Between aircraft manufacturer, Boeing, and its European rival, Airbus, Delta Air Lines would want to secure a 100 jet order from the latter. According to several anonymous sources, the airline company is leaning towards Airbus for a potential deal that has an estimated worth of $13 billion.
The board of directors of the Atlanta-based airline is reportedly eyeing Airbus’s A321neo aircraft. Boeing’s contender in the bid is its newest 737, the Max 10. In addition, the deal would also include the acquisition of United Technologies’Pratt & Whitney engines. According to the sources, Delta wants to use the engines to power the new aircrafts. The company has to choose between Pratt, or the Leap, a new power plant built by a joint venture between CFM International, General Electric Co., and Safran Co.
The potential new additions to Delta’s fleet will replace the 1990s-vintage McDonnell Douglas MD-90 jets, several Boeing 757’s, and the Airbus A320 aircraft. Delta Air Lines will most likely use the Airbus A321neo for domestic flights and on shorter international routes. The company has the oldest fleet of airplanes among the largest three U.S carriers, with 847 mainline planes currently at their disposal. The other two carriers are American Airlines Group Inc. and United Continental Holdings Inc.
Boeing shares registered a gain of 0.7 percent to 291.84 on the stock market today, while Airbus and Delta shares rose $2.6 percent and 1 cent respectively. United Tech shares were up 0.7 percent.

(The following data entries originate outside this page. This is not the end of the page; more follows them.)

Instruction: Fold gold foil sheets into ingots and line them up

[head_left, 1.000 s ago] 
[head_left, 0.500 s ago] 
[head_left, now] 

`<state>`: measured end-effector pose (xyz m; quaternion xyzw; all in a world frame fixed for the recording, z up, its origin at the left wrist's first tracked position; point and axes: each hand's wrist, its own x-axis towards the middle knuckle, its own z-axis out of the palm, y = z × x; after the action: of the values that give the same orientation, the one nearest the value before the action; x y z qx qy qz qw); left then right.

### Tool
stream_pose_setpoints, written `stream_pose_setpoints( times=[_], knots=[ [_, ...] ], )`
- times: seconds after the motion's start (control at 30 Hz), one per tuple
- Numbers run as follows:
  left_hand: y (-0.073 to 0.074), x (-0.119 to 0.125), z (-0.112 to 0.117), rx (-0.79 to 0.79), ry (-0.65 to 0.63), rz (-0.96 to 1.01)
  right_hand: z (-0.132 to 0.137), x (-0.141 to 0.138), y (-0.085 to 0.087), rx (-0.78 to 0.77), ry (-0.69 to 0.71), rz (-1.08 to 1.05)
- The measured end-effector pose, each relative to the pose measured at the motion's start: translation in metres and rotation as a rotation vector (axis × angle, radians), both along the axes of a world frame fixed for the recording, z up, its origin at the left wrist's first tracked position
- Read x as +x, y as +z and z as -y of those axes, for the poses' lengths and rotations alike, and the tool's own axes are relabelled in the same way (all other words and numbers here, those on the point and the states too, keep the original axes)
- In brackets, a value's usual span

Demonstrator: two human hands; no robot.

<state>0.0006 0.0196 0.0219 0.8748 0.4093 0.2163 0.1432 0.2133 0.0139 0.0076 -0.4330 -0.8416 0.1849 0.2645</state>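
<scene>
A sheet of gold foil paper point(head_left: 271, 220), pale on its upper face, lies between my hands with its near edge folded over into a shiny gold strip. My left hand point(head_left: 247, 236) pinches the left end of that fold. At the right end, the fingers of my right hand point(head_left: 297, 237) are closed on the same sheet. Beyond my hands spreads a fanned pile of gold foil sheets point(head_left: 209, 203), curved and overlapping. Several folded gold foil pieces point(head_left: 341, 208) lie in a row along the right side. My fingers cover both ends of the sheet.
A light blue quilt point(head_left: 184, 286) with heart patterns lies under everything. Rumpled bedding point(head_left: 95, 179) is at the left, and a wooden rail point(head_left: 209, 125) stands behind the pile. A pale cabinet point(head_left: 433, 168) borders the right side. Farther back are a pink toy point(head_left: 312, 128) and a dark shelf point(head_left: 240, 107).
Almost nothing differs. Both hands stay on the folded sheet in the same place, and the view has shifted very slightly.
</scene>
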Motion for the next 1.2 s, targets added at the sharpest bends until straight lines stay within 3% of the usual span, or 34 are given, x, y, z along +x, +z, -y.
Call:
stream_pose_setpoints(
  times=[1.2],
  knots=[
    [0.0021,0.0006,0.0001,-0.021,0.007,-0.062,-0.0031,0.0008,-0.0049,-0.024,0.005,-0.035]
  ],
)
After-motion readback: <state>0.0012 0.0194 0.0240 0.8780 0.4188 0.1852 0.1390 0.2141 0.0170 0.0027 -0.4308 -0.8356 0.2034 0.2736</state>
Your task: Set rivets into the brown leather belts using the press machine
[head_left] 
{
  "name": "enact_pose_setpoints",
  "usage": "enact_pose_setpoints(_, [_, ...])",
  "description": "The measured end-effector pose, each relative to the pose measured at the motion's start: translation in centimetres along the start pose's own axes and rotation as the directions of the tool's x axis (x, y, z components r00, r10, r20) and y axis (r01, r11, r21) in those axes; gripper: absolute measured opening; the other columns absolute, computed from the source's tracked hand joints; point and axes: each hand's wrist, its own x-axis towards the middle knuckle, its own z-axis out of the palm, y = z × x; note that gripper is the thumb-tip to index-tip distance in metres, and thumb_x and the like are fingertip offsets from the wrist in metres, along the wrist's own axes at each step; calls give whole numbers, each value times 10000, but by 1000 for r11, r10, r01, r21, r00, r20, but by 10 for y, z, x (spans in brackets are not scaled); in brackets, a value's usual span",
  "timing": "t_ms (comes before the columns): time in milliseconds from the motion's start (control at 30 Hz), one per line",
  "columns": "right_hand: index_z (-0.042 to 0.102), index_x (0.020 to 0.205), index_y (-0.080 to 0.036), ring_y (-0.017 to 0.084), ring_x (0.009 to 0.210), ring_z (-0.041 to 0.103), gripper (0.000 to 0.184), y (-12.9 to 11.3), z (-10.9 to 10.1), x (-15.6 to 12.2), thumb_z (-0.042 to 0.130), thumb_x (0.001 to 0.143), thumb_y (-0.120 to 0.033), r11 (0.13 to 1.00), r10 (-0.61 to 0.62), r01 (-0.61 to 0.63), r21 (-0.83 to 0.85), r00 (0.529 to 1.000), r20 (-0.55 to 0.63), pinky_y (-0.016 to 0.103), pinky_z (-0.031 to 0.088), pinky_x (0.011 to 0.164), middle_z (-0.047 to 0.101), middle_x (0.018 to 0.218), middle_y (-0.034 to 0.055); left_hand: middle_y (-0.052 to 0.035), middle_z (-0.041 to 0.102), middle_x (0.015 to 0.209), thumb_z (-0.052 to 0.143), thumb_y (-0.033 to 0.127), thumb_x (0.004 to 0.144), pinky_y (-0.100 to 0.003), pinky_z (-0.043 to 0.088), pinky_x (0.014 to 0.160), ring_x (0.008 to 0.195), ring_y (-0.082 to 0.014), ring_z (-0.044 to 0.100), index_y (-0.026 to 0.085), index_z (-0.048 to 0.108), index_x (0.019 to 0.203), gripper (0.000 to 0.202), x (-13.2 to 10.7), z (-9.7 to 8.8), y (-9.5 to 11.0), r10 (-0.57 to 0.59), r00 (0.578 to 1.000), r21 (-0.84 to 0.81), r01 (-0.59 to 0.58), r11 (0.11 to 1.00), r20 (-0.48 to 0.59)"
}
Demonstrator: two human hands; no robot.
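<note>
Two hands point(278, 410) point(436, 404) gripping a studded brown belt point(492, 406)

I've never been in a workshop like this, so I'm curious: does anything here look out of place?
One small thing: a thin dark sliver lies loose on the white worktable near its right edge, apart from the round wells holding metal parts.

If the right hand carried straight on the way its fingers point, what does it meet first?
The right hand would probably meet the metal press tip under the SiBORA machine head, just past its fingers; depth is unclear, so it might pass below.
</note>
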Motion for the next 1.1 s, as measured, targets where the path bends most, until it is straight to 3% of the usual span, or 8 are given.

This would be Delta’s second-biggest acquisition from the aircraft manufacturer in 3 years. The first order was for 50 Airbus wide-body jets in late 2014, with an estimated value of $14 billion. Ever since then, Delta had purchased over 70 Airbus A321 narrow-body aircrafts in three separate deals.
The A321neo, and its recent success with Delta, might push Boeing to build a midmarket plane that can open new routes that their existing models can’t. Airbus’s new aircraft was able to open new routes for airlines that weren’t accessible with smaller models or weren’t profitable with larger ones.